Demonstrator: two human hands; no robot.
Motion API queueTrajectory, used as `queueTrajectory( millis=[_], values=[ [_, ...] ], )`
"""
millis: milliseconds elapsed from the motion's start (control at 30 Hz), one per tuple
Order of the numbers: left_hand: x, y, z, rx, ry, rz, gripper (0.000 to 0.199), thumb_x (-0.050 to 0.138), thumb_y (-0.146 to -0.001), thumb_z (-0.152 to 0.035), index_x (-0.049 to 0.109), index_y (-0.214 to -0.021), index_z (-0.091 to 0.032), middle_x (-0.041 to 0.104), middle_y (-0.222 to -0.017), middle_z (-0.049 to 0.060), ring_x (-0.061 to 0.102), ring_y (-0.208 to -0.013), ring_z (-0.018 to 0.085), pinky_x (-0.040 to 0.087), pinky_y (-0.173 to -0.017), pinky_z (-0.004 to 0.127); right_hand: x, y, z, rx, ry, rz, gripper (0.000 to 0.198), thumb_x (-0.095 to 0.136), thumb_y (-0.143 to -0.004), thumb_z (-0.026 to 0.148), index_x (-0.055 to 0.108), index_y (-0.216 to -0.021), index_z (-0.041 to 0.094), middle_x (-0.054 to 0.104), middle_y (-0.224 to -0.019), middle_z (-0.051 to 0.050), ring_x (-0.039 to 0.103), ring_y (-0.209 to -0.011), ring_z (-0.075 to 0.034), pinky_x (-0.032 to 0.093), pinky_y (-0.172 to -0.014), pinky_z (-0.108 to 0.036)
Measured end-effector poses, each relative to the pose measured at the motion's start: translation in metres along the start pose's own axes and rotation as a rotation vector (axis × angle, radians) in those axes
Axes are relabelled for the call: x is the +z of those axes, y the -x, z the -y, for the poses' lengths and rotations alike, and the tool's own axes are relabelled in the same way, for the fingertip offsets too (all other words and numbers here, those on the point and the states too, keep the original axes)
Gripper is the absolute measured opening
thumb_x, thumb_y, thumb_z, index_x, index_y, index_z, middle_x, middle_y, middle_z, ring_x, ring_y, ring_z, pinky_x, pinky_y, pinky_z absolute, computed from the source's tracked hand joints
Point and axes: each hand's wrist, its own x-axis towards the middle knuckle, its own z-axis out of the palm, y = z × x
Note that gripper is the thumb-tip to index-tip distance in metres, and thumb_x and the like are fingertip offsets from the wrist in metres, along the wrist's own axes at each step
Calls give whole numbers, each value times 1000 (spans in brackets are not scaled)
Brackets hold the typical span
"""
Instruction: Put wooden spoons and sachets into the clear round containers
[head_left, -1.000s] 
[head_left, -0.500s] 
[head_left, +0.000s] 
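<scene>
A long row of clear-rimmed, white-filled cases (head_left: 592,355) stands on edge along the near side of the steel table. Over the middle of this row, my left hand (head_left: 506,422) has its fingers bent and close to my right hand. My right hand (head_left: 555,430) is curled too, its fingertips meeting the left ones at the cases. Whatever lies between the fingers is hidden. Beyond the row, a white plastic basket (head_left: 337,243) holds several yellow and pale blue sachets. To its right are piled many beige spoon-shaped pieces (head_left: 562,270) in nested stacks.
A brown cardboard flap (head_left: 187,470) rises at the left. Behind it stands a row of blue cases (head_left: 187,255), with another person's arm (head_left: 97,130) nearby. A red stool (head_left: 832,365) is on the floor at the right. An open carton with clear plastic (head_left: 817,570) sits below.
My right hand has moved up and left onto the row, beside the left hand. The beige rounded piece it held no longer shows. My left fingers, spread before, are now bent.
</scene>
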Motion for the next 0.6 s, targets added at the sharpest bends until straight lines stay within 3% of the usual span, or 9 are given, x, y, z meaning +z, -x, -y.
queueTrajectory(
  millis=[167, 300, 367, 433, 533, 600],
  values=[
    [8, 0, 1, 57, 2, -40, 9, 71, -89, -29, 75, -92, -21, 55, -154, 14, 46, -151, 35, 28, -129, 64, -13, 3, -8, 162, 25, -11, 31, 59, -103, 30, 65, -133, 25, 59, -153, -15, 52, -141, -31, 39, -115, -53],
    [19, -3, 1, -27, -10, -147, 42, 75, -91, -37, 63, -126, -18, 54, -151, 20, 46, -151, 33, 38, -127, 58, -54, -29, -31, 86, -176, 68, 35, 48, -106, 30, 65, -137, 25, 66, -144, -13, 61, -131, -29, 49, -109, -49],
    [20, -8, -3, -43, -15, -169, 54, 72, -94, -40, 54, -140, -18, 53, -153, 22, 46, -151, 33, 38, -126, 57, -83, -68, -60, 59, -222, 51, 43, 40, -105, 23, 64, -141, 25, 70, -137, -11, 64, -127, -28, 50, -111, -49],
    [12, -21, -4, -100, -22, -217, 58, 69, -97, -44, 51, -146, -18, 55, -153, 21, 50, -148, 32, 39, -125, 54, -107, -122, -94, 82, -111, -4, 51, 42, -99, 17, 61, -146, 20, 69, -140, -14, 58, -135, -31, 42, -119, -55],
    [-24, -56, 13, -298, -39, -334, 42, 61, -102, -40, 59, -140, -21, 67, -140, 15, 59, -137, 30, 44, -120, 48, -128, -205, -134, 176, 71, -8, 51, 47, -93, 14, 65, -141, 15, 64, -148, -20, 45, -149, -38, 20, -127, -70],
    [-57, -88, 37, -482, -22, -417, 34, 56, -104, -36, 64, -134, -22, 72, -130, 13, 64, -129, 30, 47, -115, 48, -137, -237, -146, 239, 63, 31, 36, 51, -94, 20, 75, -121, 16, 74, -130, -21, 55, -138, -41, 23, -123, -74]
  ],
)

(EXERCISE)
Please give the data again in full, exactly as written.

(WRITTEN RESPONSE)
Demonstrator: two human hands; no robot.
Motion API queueTrajectory, used as `queueTrajectory( millis=[_], values=[ [_, ...] ], )`
"""
millis: milliseconds elapsed from the motion's start (control at 30 Hz), one per tuple
Order of the numbers: left_hand: x, y, z, rx, ry, rz, gripper (0.000 to 0.199), thumb_x (-0.050 to 0.138), thumb_y (-0.146 to -0.001), thumb_z (-0.152 to 0.035), index_x (-0.049 to 0.109), index_y (-0.214 to -0.021), index_z (-0.091 to 0.032), middle_x (-0.041 to 0.104), middle_y (-0.222 to -0.017), middle_z (-0.049 to 0.060), ring_x (-0.061 to 0.102), ring_y (-0.208 to -0.013), ring_z (-0.018 to 0.085), pinky_x (-0.040 to 0.087), pinky_y (-0.173 to -0.017), pinky_z (-0.004 to 0.127); right_hand: x, y, z, rx, ry, rz, gripper (0.000 to 0.198), thumb_x (-0.095 to 0.136), thumb_y (-0.143 to -0.004), thumb_z (-0.026 to 0.148), index_x (-0.055 to 0.108), index_y (-0.216 to -0.021), index_z (-0.041 to 0.094), middle_x (-0.054 to 0.104), middle_y (-0.224 to -0.019), middle_z (-0.051 to 0.050), ring_x (-0.039 to 0.103), ring_y (-0.209 to -0.011), ring_z (-0.075 to 0.034), pinky_x (-0.032 to 0.093), pinky_y (-0.172 to -0.014), pinky_z (-0.108 to 0.036)
Measured end-effector poses, each relative to the pose measured at the motion's start: translation in metres along the start pose's own axes and rotation as a rotation vector (axis × angle, radians) in those axes
Axes are relabelled for the call: x is the +z of those axes, y the -x, z the -y, for the poses' lengths and rotations alike, and the tool's own axes are relabelled in the same way, for the fingertip offsets too (all other words and numbers here, those on the point and the states too, keep the original axes)
Gripper is the absolute measured opening
thumb_x, thumb_y, thumb_z, index_x, index_y, index_z, middle_x, middle_y, middle_z, ring_x, ring_y, ring_z, pinky_x, pinky_y, pinky_z absolute, computed from the source's tracked hand joints
Point and axes: each hand's wrist, its own x-axis towards the middle knuckle, its own z-axis out of the palm, y = z × x
Note that gripper is the thumb-tip to index-tip distance in metres, and thumb_x and the like are fingertip offsets from the wrist in metres, along the wrist's own axes at each step
Calls give whole numbers, each value times 1000 (spans in brackets are not scaled)
Brackets hold the typical span
"""
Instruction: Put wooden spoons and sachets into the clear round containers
[head_left, -1.000s] 
[head_left, -0.500s] 
[head_left, +0.000s] 
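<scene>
A long row of clear-rimmed, white-filled cases (head_left: 592,355) stands on edge along the near side of the steel table. Over the middle of this row, my left hand (head_left: 506,422) has its fingers bent and close to my right hand. My right hand (head_left: 555,430) is curled too, its fingertips meeting the left ones at the cases. Whatever lies between the fingers is hidden. Beyond the row, a white plastic basket (head_left: 337,243) holds several yellow and pale blue sachets. To its right are piled many beige spoon-shaped pieces (head_left: 562,270) in nested stacks.
A brown cardboard flap (head_left: 187,470) rises at the left. Behind it stands a row of blue cases (head_left: 187,255), with another person's arm (head_left: 97,130) nearby. A red stool (head_left: 832,365) is on the floor at the right. An open carton with clear plastic (head_left: 817,570) sits below.
My right hand has moved up and left onto the row, beside the left hand. The beige rounded piece it held no longer shows. My left fingers, spread before, are now bent.
</scene>
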Motion for the next 0.6 s, targets added at the sharpest bends until straight lines stay within 3% of the usual span, or 9 are given, x, y, z meaning +z, -x, -y.
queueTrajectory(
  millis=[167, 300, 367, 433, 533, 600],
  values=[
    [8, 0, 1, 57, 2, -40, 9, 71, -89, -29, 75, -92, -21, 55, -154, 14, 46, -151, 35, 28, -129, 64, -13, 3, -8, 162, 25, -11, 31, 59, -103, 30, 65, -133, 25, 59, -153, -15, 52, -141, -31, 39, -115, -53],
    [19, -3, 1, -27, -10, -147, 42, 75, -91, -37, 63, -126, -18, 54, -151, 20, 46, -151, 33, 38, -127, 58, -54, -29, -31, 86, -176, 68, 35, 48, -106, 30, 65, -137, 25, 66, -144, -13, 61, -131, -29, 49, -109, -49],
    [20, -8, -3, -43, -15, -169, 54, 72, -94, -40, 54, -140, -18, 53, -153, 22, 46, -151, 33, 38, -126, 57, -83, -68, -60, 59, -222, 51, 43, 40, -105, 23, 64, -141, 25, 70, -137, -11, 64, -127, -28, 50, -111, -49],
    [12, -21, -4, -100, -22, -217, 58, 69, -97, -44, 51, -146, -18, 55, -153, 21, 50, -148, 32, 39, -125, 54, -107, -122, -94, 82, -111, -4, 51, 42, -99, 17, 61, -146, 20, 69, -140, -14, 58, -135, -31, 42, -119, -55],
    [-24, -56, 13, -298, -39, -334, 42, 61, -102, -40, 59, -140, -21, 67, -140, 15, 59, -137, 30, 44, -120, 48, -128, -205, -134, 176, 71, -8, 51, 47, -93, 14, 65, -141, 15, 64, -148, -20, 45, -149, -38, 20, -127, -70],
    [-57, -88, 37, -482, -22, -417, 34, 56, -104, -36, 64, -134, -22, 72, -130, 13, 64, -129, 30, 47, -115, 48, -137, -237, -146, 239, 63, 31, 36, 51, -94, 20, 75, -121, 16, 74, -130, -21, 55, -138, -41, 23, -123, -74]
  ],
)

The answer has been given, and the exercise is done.